Die Hochseeinsel Helgoland lockt auch zur kalten Jahreszeit: Saubere Luft und viel Ruhe statt zollfreier Einkauf ziehen die Besucher an. Doch es könnten ein paar mehr sein.

Das Meer schwappt ruhig im Hafen. Kein Boot bewegt sich an diesem Morgen, keins ist draußen. Nur ein Frachtschiff ist am Horizont zu sehen. Die Hütten, in denen sonst Mitbringsel und Fischbrötchen an Inselbesucher verkauft werden, sind geschlossen. Zwei Fischer gehen gemächlich die Straße entlang, bleiben am Hafen stehen und plaudern miteinander. Sie haben Zeit. Der Hochbetrieb des Sommers auf Helgoland liegt längst hinter beziehungsweise noch weit vor ihnen.

Auch Karl-Heinz Hottendorf ist in gefütterter dunkelblauer Jacke und Seemannsmütze auf den Beinen. Er schließt seine rote Fischerhütte auf, wirft einen prüfenden Blick auf das Durcheinander von Netzen, Bojen und Seilen. Dann schnappt er sich ein paar Hummerkörbe. „Jetzt komme ich endlich mal dazu, sie zu flicken“, sagt der 62-Jährige und stopft mit festem Seemannsgarn die Löcher der mit Netzen umspannten Metallkörbe. Seine Hütte ist eine der sogenannten Hummerbuden. Sie gehört zu den im skandinavischen Stil gebauten Fischerhütten, die den Weg am Hafen säumen.

Es ist Winter auf Helgoland. Für die etwa 1500 Insulaner heißt das: endlich Zeit zum Verschnaufen. In den kalten Wochen des Jahres sind sie fast unter sich. Inselfotografin Lilo Tadday genießt die Ruhe. „Der Winter kann gar nicht lang genug sein“, sagt sie und packt in einer der Buden neben dem Fischer Fotos für eine Ausstellung zusammen.

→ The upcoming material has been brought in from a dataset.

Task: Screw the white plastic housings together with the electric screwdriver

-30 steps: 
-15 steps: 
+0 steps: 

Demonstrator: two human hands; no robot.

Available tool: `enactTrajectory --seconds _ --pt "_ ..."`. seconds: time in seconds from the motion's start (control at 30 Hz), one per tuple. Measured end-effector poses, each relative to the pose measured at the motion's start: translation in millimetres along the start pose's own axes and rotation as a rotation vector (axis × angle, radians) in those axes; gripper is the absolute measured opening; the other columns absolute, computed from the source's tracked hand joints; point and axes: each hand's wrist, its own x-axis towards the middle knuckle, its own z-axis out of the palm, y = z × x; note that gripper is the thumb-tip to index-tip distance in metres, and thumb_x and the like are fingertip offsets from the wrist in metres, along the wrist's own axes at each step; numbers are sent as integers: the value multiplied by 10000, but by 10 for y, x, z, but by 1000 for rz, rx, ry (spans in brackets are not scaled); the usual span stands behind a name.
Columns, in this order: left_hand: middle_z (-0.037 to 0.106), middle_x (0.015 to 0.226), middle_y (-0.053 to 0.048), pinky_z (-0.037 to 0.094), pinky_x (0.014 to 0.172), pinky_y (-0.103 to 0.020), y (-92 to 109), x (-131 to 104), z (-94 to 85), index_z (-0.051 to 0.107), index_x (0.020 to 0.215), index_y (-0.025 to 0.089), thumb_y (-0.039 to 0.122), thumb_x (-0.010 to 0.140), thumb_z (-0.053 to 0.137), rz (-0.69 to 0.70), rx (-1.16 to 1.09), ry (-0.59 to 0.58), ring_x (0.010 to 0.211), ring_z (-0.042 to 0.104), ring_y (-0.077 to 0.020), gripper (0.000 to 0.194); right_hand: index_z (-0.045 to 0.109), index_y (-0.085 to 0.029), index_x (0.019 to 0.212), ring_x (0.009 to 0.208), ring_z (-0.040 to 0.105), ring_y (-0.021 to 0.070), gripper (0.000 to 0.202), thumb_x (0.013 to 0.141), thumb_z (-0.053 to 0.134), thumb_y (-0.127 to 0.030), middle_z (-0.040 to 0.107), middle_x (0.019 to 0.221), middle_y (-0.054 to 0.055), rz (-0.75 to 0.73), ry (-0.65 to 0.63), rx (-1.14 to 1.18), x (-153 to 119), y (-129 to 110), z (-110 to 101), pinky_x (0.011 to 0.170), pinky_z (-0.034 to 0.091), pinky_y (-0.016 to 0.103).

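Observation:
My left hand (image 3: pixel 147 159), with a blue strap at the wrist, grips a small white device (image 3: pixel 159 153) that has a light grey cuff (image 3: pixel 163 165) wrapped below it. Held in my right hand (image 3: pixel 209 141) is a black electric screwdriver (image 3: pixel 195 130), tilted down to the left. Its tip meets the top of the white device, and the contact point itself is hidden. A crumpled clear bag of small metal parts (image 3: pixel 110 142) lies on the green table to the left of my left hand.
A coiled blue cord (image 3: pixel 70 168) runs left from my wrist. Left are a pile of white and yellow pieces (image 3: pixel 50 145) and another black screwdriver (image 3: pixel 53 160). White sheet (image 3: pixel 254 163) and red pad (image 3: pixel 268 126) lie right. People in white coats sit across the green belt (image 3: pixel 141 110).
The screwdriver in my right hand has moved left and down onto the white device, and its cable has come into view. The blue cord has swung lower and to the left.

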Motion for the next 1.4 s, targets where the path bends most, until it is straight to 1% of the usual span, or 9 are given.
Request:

Der Morgennebel löst sich langsam, Wind zieht auf und schiebt die Wolken über den Himmel. Die salzige Brise fegt die Nase frei. Die wenigen Gäste mögen den rauen Charme der Insel an den kürzesten Tagen des Jahres.

Deutschlands einzige Hochseeinsel bietet nicht nur saubere Luft, sondern auch kurze Wege. Alles ist zu Fuß erreichbar. Der Felsen misst nur knapp zwei Quadratkilometer, besteht aus Oberland und Unterland. Dazu gehört natürlich auch die „Düne“, die durch eine Meeresrinne von der Insel getrennt und nur per Boot erreichbar ist. Mit reichlich feinem weißen Sand ist sie Helgolands Badestrand.

Romantische Inselidylle mit reetgedeckten Häusern sucht man hier vergeblich. Das Bild bestimmt der Stil der späten 50er und frühen 60er Jahre, in dem die Insel nach dem Zweiten Weltkrieg völlig neu bebaut werden musste. Das Inferno hatte den Felsen übrigens weitgehend verschont – bis zum 18. April 1945, als die britische Luftwaffe binnen zwei Stunden mehrere tausend Bomben abwarf. Die Inselbevölkerung überlebte den Hagel in den weitverzweigten unterirdischen Stollen des Luftschutzbunkers. Doch der Felsen war danach unbewohnbar, die Menschen wurden evakuiert.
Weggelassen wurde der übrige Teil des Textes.